Pomijając te trzy niedoskonałości, Prelude V okazuje się autem bardzo wdzięcznym w eksploatacji i zapewniającym fantastyczne wrażenia, w tym także akustyczne. Doskonałe jednostki napędowe, w tym topowa o pojemności 2.2 l i mocy 200 KM (220 KM w Japonii), zapewniają autu niesamowite przyspieszenia i wystarczające prędkości maksymalne. Nawet najmniejszy i najsłabszy motor o pojemności 2.0 l i mocy 133 KM przyzwoicie radzi sobie z Prelude zapewniając mu przyspieszenie do 100 km/h w nieco ponad 9 s.

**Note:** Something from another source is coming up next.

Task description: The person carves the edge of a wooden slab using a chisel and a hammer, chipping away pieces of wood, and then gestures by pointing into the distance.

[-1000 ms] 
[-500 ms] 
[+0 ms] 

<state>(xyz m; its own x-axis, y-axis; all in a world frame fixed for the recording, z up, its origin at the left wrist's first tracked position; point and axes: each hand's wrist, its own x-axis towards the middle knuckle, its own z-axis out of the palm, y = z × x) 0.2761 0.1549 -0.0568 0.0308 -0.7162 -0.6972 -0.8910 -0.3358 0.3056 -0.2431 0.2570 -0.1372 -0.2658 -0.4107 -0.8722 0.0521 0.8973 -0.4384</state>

Wersja 185-konna, dość często spotykana na drogach, na ten manewr potrzebuje zaledwie 7.5 s. A wersje najmocniejsze, 200-konne, „setkę” osiągają w mniej niż 7 s!
Doskonałe osiągi jednostek napędowych wyposażonych w system zmiennych faz rozrządu V-TEC, które nie tylko urzekają akustyką, ale także fantastycznie wkręcają się na wysokie obroty, legendarna niezawodność, niesamowity system 4WS pozwalający pokonywać zakręty z prędkościami dalekimi od rozsądnych, bogate wyposażenie, przyzwoite koszty eksploatacji i dość przyjemne prowadzenie – brzmi zachęcająco! A jednak, Prelude musiało rywalizować nie tylko z Toyotą, Nissanem i innymi autami sportowymi konkurencyjnych producentów, ale także z… Hondą Accord Coupe! Autem stylistycznie bardzo zbliżonym do Prelude, jakością i bogatym wyposażeniem bardzo często przewyższającym Prelude, a silnikiem V6 montowanym pod maską otwierającym miłośnikom Hond drzwi do zupełnie innego świata…
No cóż, bywają decyzje trafne i mniej trafione. Z pewnością tak małe zróżnicowanie tych dwóch modeli, Prelude V i Accord Coupe, nie pomogło żadnemu z nich. Ale czy tylko to? W kuluarach mówi się także, że Prelude V to doskonałe auto sportowe, bardzo agresywne, tyle, że w pewnym sensie… niedostosowane do codziennego użytkowania: nazbyt twarde, brutalne, i w pewnych aspektach, zbyt bezkompromisowe. Jak to zwykle bywa, jedni je uwielbiają, inni… wybierają konkurencję, często z rodzimego rynku. Jedno jest pewne, wraz z nastaniem roku 2001 zakończyła się pewna era w dziejach Hondy, era Prelude. Samochodu bezkompromisowego, uwielbianego przez wielu za tę właśnie bezkompromisowość.